- [AIM OF THE TASK] Word for word, return the lines below from the first through the line that has "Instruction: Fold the", dropping the pictures.

- [SUPPLIED MATERIAL]

_ _ _ _ _ _ _

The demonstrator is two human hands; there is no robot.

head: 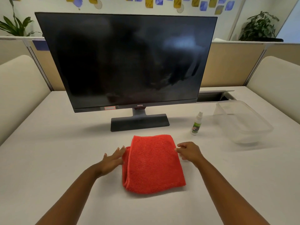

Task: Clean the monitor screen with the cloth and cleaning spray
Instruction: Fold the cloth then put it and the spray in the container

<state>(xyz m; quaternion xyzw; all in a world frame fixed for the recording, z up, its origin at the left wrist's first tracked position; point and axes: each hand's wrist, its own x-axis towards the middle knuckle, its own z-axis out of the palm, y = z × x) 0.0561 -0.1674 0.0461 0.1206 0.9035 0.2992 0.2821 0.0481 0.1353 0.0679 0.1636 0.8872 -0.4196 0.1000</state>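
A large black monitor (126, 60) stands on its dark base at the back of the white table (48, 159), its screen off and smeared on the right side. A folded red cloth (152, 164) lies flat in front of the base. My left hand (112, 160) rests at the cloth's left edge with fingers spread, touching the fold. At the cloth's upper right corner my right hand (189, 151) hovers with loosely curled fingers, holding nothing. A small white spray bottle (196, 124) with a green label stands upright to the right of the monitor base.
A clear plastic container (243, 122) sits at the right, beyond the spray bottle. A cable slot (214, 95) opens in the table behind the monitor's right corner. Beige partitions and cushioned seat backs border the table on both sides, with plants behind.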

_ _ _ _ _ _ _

- [RESPONSE AREA]
The demonstrator is two human hands; there is no robot.

head: 

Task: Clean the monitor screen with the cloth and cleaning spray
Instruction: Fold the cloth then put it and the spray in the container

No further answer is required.